What Grieving Moms Really Want From You
This is what grieving moms really want most.
Recently, when 200 grieving moms were asked the question, “What can others say or do on Mother’s Day to make this day a little easier for you”, over 80% percent of the 200 respondents answered,
“Recognize that I am a mother”.
Renee Wood, former Neonatal Social Worker and founder of The Comfort Company, an online sympathy gift store, agrees.
“While Mother’s Day is a day of celebration for many woman… for some, it’s painful reminder of a terrible loss.
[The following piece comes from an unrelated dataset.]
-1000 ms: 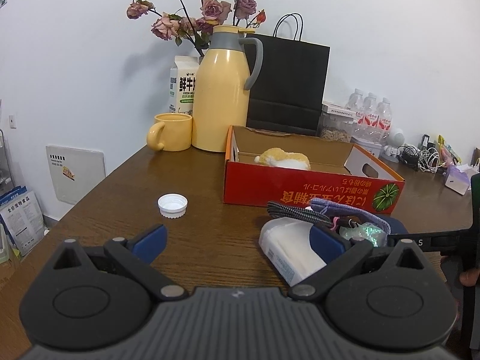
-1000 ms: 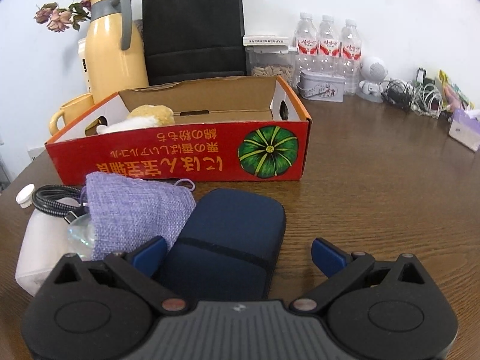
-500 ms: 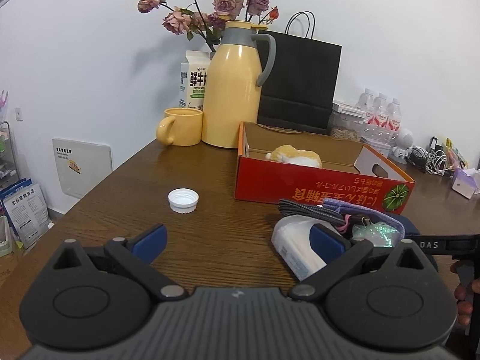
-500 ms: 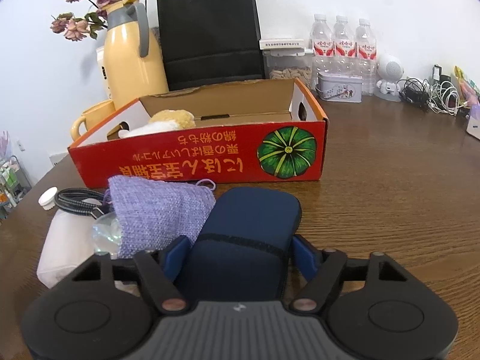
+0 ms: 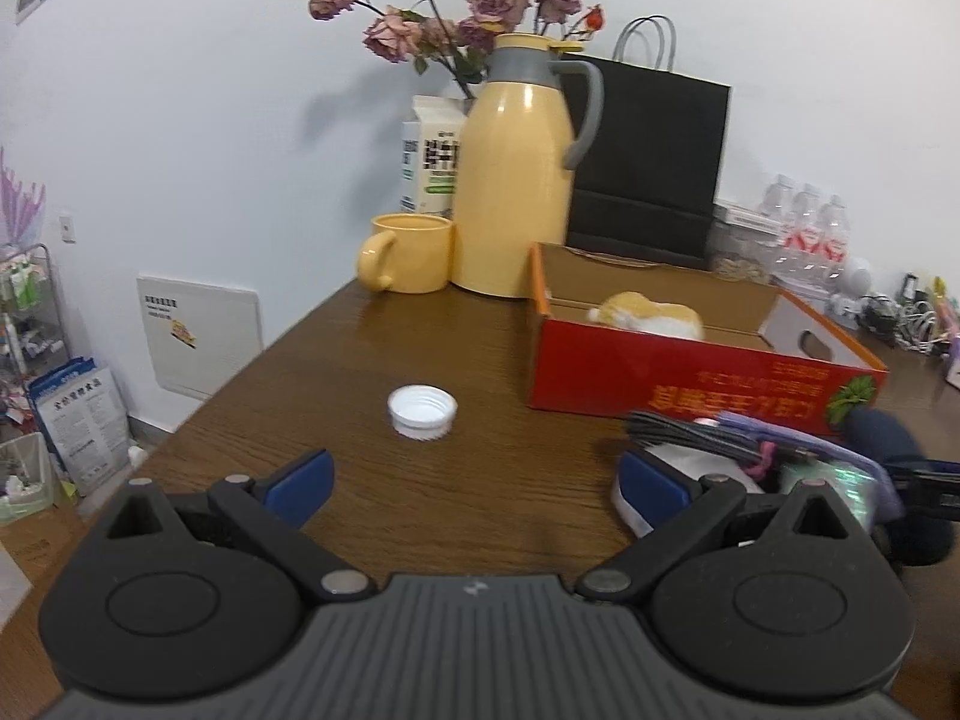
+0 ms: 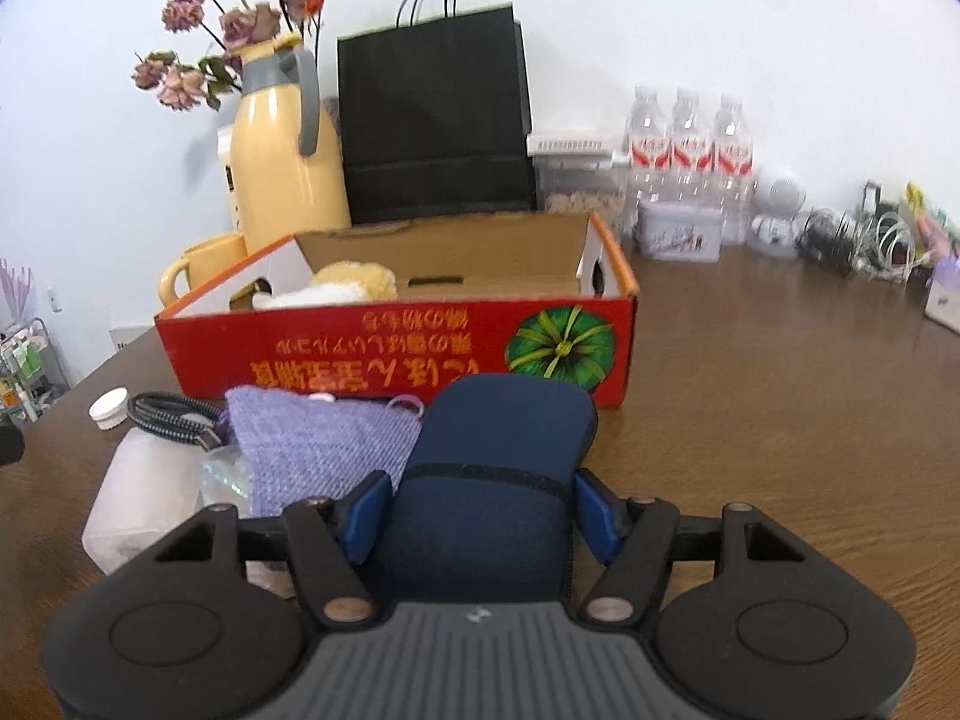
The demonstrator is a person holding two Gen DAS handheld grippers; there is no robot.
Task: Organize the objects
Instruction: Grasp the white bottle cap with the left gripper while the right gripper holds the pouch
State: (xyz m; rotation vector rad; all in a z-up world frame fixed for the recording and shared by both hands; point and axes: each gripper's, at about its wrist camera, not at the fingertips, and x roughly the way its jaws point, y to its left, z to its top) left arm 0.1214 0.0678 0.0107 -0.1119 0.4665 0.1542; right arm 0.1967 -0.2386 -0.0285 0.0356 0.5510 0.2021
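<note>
Right gripper [image 6: 480,516], jaws just closing, clamps the soft navy rounded fabric case [image 6: 498,468] on the grained wooden table [image 6: 780,408], beside the red cardboard box [image 6: 390,360]; left gripper [image 5: 474,483] gapes wide, empty.

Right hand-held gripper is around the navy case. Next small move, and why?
Probably lift the navy case a little and carry it toward the red box. The right hand-held gripper has just been closing and its pads now press the case's sides; the box stands open just behind, with only a plush toy inside.
</note>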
It’s important to remember those moms who have had a failed pregnancy or who have lost a child at any age.”
In response to the survey results, The Comfort Company offers these ten simple ways to reach out to a grieving mother on this difficult holiday.
- Recognize that they're a mother: Offer a hug and a “Happy Mother’s Day”. Send a card to let them know you remember they are a mother even though their child is not with them physically. Text a gentle reminder: "I know this might be a difficult day for you and I hope it helps in some small way to know you're being thought of and loved."
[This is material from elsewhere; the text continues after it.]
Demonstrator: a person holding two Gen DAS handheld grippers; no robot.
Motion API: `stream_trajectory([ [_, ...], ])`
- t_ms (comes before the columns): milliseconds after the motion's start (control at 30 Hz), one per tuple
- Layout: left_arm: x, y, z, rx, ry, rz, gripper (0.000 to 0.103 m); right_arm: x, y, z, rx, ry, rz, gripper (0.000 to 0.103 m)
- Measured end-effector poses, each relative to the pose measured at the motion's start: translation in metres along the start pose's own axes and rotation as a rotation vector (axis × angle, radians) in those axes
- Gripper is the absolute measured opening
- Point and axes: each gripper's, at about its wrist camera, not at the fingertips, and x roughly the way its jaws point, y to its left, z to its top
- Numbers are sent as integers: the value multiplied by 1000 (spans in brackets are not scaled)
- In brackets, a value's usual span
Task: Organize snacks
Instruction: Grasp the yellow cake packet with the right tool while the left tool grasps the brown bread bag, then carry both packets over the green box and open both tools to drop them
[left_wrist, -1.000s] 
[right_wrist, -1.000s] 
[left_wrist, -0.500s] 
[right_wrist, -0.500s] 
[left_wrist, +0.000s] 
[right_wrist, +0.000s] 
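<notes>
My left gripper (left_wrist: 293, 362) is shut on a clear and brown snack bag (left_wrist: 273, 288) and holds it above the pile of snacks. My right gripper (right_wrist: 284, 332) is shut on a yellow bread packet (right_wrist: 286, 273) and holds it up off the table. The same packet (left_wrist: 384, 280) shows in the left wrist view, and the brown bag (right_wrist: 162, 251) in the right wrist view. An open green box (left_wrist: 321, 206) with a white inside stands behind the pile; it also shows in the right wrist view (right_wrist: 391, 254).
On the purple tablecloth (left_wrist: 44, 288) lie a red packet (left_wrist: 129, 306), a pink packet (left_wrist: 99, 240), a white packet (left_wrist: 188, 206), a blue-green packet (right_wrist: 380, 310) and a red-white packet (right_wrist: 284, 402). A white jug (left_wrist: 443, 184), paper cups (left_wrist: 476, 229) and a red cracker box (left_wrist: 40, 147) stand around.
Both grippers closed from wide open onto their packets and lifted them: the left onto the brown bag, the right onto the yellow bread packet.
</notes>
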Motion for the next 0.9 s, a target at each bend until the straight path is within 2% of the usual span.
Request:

- Acknowledge they have had a loss: How do you take the "happy" out of Mother's Day? You just do. "I know this day holds more hurt than happy. Thinking of the loving mom you are and will always be."
- Use their child’s name in conversation: One mother responded, “People rarely speak Jack's name anymore, but when they do it’s like music to my ears”.
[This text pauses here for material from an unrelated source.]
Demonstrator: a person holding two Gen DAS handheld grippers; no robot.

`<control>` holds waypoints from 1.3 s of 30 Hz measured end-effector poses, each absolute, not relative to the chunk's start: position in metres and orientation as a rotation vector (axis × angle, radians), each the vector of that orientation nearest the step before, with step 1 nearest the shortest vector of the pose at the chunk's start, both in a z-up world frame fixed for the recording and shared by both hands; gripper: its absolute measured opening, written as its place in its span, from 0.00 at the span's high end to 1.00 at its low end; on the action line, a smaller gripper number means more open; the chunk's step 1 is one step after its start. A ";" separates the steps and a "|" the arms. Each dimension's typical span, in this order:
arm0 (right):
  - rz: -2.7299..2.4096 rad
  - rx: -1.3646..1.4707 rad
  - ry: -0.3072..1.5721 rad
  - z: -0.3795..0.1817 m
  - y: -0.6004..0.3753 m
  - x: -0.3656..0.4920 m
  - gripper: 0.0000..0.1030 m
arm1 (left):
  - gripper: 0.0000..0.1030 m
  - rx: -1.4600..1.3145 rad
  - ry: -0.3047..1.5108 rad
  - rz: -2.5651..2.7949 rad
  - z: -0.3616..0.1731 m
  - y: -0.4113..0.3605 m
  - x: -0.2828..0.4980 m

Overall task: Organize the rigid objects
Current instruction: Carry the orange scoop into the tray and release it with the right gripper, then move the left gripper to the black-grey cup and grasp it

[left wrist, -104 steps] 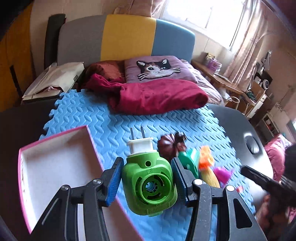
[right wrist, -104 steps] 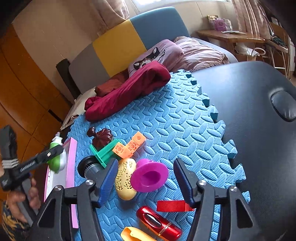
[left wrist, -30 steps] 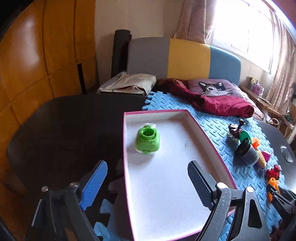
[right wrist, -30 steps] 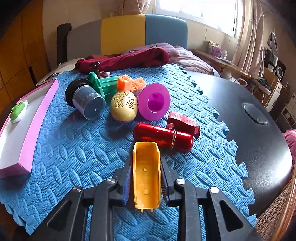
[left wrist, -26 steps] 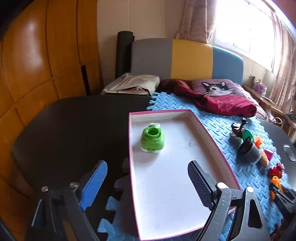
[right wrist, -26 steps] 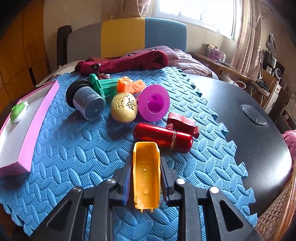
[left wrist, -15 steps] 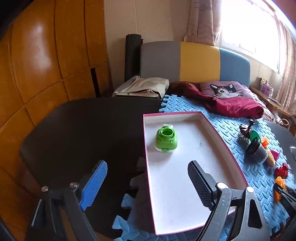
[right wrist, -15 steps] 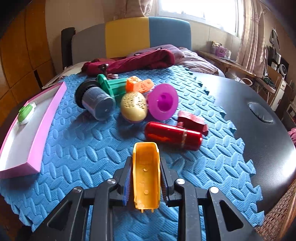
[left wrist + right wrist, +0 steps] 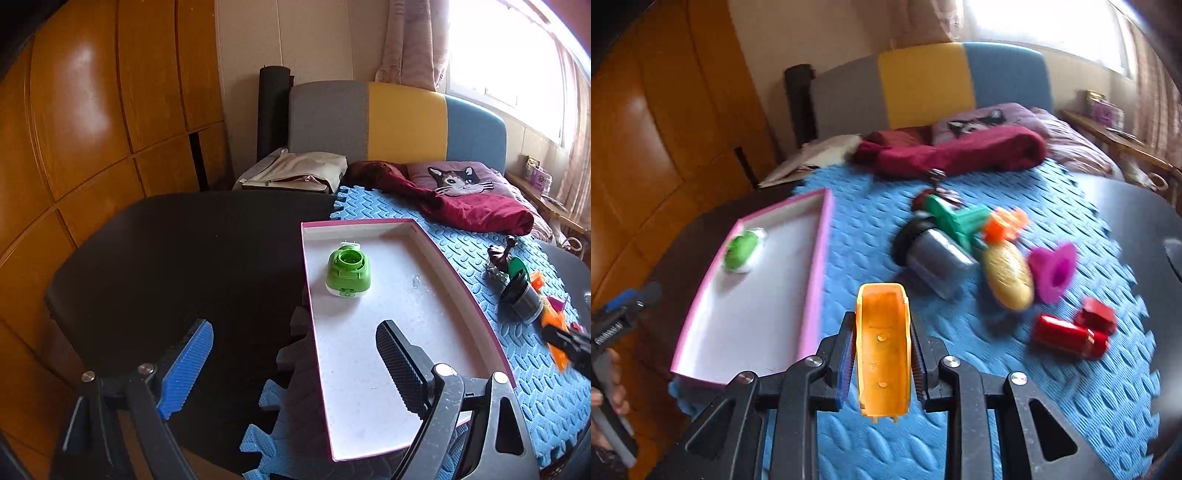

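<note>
A pink-rimmed white tray (image 9: pixel 461 280) lies on the blue foam mat (image 9: pixel 524 387); it also shows in the right wrist view (image 9: pixel 816 291). A green plug-in device (image 9: pixel 347 272) lies inside it, also seen from the right (image 9: pixel 740 253). My left gripper (image 9: pixel 293 363) is open and empty, held back over the tray's near left corner. My right gripper (image 9: pixel 882 347) is shut on an orange plastic shell (image 9: pixel 883 347), held above the mat just right of the tray. Loose toys lie on the mat: a grey jar (image 9: pixel 934 254), a yellow egg (image 9: pixel 1008 277), a magenta cup (image 9: pixel 1054 271), a red cylinder (image 9: pixel 1069 338).
A green piece (image 9: pixel 956 221) and orange block (image 9: pixel 1004 221) lie behind the jar. A dark red cloth (image 9: pixel 956 151) and cat pillow (image 9: pixel 458 177) lie at the mat's far edge. The black tabletop (image 9: pixel 177 258) extends left of the tray.
My right gripper, still holding the orange shell, has swung left and up toward the tray. My left gripper has drawn back slightly, staying open.
</note>
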State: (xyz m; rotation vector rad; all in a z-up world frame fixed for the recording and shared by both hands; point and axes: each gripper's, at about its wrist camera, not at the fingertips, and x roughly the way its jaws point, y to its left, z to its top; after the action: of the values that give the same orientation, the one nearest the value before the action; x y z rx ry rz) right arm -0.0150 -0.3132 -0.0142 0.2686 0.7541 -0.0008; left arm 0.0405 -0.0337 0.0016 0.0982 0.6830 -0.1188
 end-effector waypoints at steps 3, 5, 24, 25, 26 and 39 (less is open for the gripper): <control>0.087 0.255 0.779 -0.008 -0.294 0.008 0.75 | 0.12 0.099 0.689 -0.116 0.000 -0.031 0.042; 0.132 0.255 0.802 -0.006 -0.282 0.024 0.75 | 0.12 0.099 0.695 -0.112 -0.002 -0.029 0.043; 0.179 0.186 0.992 -0.050 -0.195 0.173 0.74 | 0.12 0.047 0.778 -0.096 -0.026 0.005 0.063; 0.180 0.195 0.991 -0.050 -0.197 0.173 0.73 | 0.12 0.040 0.782 -0.097 -0.027 0.008 0.064; 0.179 0.201 0.986 -0.049 -0.198 0.171 0.73 | 0.12 0.036 0.786 -0.096 -0.028 0.009 0.064; 0.127 0.181 0.832 -0.011 -0.234 0.104 0.68 | 0.12 -0.036 0.801 -0.127 -0.027 0.017 0.066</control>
State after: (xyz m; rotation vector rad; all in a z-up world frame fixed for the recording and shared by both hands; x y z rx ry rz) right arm 0.1040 -0.2343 -0.0107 0.1806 0.8325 0.1271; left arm 0.0659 0.0166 -0.0273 -0.0358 0.8015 -0.1268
- Plant a living memorial: A tree or rose bush, like memories, will grow in beauty as the years pass.
- Visit the grave site: Many mothers felt that it was “extremely thoughtful” when others visited their child’s grave site and left flowers or a small pebble near the headstone. It was also helpful when friends or family offered, "I'd love to keep you company if you want to visit the cemetery today."
- Light a candle: Let the mother know you will light a candle in memory of their child on Mother’s Day. Better yet, send her the same candle so you can remember together.
- Share a memory or pictures of the child: Give the gift of a memory. One mother wrote that the “greatest gift you can give is a heart felt letter about my child and a favorite memory with them”.
- Send a gift of remembrance: Many mothers felt a small gift would be comforting. Suggestions included: a weighted heart pillow, jewelry, a picture frame, a library book or toy donation in the child’s name or anything personalized.
- Don’t try to minimize the loss: Avoid using any clichés that attempt to explain the death of a child. (“God needed another angel.”) Secondly, don’t try to find anything positive about the loss (“You still have two healthy children”).
- Encourage Self-Care: Self-care is an important aspect of the “healing the mind and spirit effort” according to several mothers. Encourage a grieving mother to take care of herself. Give her a Self-Care Gift Box, gift certificate to a day spa or any place where she can be pampered.